Poder sentir tudo: a importância de acolher as emoções
Ao tentarmos nos afastar de emoções como medo, raiva e tristeza, também nos afastamos de afetos que nos fazem sentir vivas
Estava eu bem tranquila quando recebi o convite para escrever essa coluna. Na hora senti um friozinho na barriga que reconheci, era uma sensação que já havia me visitado antes. Enquanto eu que pensava: “Que convite bonito, mas eu nunca escrevi nesse formato.”, fui transportada para outras primeiras vezes: meu primeiro dia de trabalho como psicóloga, primeiros encontros e a primeira vez que peguei um microfone para falar a uma plateia. As imagens em minha mente liberaram uma respiração profunda, meus ombros que já chegavam às orelhas desmontaram e foi como se uma voz interna me dissesse: você só está com medo, mas também está feliz e grata.
Ao longo da vida aprendi que tentar me livrar correndo das minhas emoções não me ajudava a lidar melhor com elas, ao contrário. Mas nem sempre foi assim. Recepcionar e acolher nossas emoções é um aprendizado que não termina nunca e no meu caso começou depois de anos de desconexão emocional.
Eu cresci em um ambiente de conflito e imprevisibilidade. O excesso de confusão fora fazia explodir o estresse dentro da criança assustada, que não conseguia se sentir segura nem na própria casa. Aquela carga emocional era muito maior do que o pequeno corpinho podia dar conta. Mas o corpo, em sua elegante sabedoria, encontra saídas, mesmo que seja na desconexão dos afetos como forma de sobreviver àquilo que é demais para ser sentido. A minha história pessoal se soma a uma história compartilhada por muitas de nós:
“Engole o choro!”;
“Você tem que ser forte.”
“Fica calma, não há motivo para tanto.”
“Chega de mimimi.”
Essas e tantas outras invalidações emocionais nos atravessam desde muito cedo em uma cultura que associou não sentir a conforto e força. Mas a desconexão de nossos afetos tem um custo alto. Ao tentarmos nos afastar de emoções como medo, raiva, tristeza e todos os outros afetos desconfortáveis, também nos afastamos daqueles que nos conectam com bem-estar e nos fazem sentir vivas, como alegria, contentamento, paz, ousadia.
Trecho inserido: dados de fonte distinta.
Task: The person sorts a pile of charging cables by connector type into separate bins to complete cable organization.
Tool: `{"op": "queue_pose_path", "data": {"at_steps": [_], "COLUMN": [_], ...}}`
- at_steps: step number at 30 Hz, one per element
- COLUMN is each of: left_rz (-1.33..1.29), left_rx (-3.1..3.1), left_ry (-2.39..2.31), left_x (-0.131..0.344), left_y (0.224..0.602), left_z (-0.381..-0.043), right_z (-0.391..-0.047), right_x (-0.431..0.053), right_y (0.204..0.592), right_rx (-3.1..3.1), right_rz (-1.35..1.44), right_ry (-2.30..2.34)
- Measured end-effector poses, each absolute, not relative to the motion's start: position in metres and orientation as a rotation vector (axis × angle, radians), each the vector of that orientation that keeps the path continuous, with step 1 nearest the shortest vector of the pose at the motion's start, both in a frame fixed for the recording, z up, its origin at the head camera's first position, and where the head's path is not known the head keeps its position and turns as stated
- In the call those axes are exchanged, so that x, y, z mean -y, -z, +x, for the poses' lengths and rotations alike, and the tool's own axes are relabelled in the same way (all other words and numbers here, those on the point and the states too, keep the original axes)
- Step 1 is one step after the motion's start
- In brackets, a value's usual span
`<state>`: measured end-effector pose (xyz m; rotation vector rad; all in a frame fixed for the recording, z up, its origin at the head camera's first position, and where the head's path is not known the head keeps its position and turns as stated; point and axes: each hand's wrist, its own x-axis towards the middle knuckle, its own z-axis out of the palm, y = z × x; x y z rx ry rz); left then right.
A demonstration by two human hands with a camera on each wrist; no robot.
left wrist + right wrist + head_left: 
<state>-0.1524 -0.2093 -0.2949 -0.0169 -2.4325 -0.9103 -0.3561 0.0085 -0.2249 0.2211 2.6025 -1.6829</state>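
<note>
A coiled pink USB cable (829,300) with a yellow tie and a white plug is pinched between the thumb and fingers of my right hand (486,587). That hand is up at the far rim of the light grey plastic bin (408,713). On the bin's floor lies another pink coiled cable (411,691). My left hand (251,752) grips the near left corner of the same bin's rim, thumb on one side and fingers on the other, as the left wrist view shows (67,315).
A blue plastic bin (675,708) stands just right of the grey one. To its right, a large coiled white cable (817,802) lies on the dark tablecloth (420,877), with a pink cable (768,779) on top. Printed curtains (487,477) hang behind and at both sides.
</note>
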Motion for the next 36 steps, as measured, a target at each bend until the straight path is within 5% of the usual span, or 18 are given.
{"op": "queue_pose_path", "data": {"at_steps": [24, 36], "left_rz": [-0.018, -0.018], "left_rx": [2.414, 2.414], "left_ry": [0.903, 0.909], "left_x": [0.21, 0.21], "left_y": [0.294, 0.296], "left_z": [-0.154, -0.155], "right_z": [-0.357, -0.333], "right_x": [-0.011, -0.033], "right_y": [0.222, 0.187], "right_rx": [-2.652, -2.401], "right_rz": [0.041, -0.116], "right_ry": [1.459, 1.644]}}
Com o tempo, não ter espaço para sentir nos adoece
Ediane Ribeiro
No meu caminho de abrir esse espaço em mim, me lembro do dia em que rompi um relacionamento importante. Antes daquele término eu já tinha passado por um divórcio, já tinha vivido a perda do meu pai, tinha experimentado uma série de frustrações e até chorado algumas delas, mas parecia que a tristeza estava embotada. Aquele fim, em um momento de grande reconexão emocional, trouxe a tristeza ao centro do palco. Chorei um choro ancestral que cabiam nele todas as tristezas negadas até então. Senti um buraco se abrir no meu peito e nada mais havia a ser feito senão o recolhimento.
Essa, afinal, é uma das funções da tristeza: nos levar para a introspecção, para que possamos processar nossas perdas e lutos, e depois encontrarmos caminhos para seguir com aquilo que agora será uma ausência. Para voltar a caminhar depois da perda, há que se lavar a dor e lamber as próprias feridas. Mas para serem saudáveis as emoções precisam ser transitórias, então é importante também colocar luz naquilo que ficou, nas relações nutritivas e no que pode florescer dali por diante.
Assim como a tristeza, todas as emoções nos convidam para algum movimento, seja para dentro ou para fora de nós. A raiva, por exemplo, nos carrega de uma energia completamente diferente e nos ajuda a reposicionar um limite que foi violado, a proteger nossas necessidades ou nos posicionarmos diante de injustiças. Para tudo isso podemos usar a energia da raiva sem qualquer relação com violência. A violência é a distorção de uma raiva que não encontrou caminhos saudáveis para ser expressa.
Já o medo nos ajuda a não sairmos desprotegidas por aí. O medinho de escrever minha primeira coluna para uma revista foi importante para eu encontrar caminhos de compartilhar um pouco da minha intimidade e talvez você só esteja lendo esse texto agora porque o que acompanhou o medo foi a possibilidade de uma ponte entre nós, de uma conexão. É na força do amparo e dos vínculos que ganhamos segurança para permitir que tudo aquilo que se movimenta dentro de nós possa ser sentido, processado e, então, liberado. “Os afetos estão na base de como pensamos e agimos, não o contrário.”, afirma Antonio Damásio, um dos neurocientistas mais respeitados da atualidade, e a ele eu acrescento: poder sentir tudo nos devolve a segurança de existir na própria pele.